## Exercise brief
Output all entries below exactly as they are given.

## Listed entries
++++++++++++++++++++
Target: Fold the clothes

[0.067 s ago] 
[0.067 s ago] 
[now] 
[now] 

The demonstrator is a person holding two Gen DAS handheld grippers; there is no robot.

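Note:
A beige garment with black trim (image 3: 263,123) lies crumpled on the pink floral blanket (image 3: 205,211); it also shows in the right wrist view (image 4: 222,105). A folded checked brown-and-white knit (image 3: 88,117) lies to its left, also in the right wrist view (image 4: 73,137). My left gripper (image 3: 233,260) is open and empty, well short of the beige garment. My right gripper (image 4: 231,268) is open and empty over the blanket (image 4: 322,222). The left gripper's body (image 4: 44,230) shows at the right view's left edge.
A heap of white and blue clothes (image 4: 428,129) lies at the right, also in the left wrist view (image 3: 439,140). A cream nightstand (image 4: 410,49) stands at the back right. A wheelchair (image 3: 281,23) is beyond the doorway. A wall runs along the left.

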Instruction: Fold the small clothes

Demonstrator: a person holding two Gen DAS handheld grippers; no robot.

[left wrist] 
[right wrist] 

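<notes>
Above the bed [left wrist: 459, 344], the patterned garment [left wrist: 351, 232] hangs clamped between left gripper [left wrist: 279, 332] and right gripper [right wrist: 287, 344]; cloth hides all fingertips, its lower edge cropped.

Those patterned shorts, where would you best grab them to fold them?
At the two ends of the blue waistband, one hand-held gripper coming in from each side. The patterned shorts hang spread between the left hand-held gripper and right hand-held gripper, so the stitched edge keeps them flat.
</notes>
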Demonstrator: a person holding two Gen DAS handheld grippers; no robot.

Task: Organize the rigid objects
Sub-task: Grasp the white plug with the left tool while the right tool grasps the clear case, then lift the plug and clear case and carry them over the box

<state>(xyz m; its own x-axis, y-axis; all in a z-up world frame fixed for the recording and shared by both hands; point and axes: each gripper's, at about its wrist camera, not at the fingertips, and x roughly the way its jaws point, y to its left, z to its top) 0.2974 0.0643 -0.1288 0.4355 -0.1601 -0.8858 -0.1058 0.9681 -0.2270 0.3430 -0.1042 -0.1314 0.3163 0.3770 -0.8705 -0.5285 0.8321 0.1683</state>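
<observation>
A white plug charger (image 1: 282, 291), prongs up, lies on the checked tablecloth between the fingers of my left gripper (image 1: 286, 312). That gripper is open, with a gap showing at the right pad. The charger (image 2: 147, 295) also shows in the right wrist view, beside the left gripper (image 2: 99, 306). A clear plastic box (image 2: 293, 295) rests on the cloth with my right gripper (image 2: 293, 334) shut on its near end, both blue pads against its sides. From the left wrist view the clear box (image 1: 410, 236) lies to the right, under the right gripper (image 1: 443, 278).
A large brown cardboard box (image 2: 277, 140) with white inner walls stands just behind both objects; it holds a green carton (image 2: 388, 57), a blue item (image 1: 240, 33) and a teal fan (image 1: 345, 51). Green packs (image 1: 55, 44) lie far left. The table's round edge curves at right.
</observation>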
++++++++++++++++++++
## Your solution
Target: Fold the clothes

[0.067 s ago] 
[0.067 s ago] 
[now] 
[now] 

The demonstrator is a person holding two Gen DAS handheld grippers; there is no robot.

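Note:
A beige garment with black trim (image 3: 263,123) lies crumpled on the pink floral blanket (image 3: 205,211); it also shows in the right wrist view (image 4: 222,105). A folded checked brown-and-white knit (image 3: 88,117) lies to its left, also in the right wrist view (image 4: 73,137). My left gripper (image 3: 233,260) is open and empty, well short of the beige garment. My right gripper (image 4: 231,268) is open and empty over the blanket (image 4: 322,222). The left gripper's body (image 4: 44,230) shows at the right view's left edge.
A heap of white and blue clothes (image 4: 428,129) lies at the right, also in the left wrist view (image 3: 439,140). A cream nightstand (image 4: 410,49) stands at the back right. A wheelchair (image 3: 281,23) is beyond the doorway. A wall runs along the left.
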
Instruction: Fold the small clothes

Demonstrator: a person holding two Gen DAS handheld grippers; no robot.

[left wrist] 
[right wrist] 

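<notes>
Above the bed [left wrist: 459, 344], the patterned garment [left wrist: 351, 232] hangs clamped between left gripper [left wrist: 279, 332] and right gripper [right wrist: 287, 344]; cloth hides all fingertips, its lower edge cropped.

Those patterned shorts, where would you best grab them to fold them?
At the two ends of the blue waistband, one hand-held gripper coming in from each side. The patterned shorts hang spread between the left hand-held gripper and right hand-held gripper, so the stitched edge keeps them flat.
</notes>
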Demonstrator: a person holding two Gen DAS handheld grippers; no robot.

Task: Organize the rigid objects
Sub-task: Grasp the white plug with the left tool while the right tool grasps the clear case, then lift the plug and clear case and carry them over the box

<state>(xyz m; its own x-axis, y-axis; all in a z-up world frame fixed for the recording and shared by both hands; point and axes: each gripper's, at about its wrist camera, not at the fingertips, and x roughly the way its jaws point, y to its left, z to its top) 0.2974 0.0643 -0.1288 0.4355 -0.1601 -0.8858 -0.1058 0.9681 -0.2270 0.3430 -0.1042 -0.1314 0.3163 0.3770 -0.8705 -0.5285 0.8321 0.1683</state>
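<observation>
A white plug charger (image 1: 282, 291), prongs up, lies on the checked tablecloth between the fingers of my left gripper (image 1: 286, 312). That gripper is open, with a gap showing at the right pad. The charger (image 2: 147, 295) also shows in the right wrist view, beside the left gripper (image 2: 99, 306). A clear plastic box (image 2: 293, 295) rests on the cloth with my right gripper (image 2: 293, 334) shut on its near end, both blue pads against its sides. From the left wrist view the clear box (image 1: 410, 236) lies to the right, under the right gripper (image 1: 443, 278).
A large brown cardboard box (image 2: 277, 140) with white inner walls stands just behind both objects; it holds a green carton (image 2: 388, 57), a blue item (image 1: 240, 33) and a teal fan (image 1: 345, 51). Green packs (image 1: 55, 44) lie far left. The table's round edge curves at right.
</observation>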

The response has been given in full.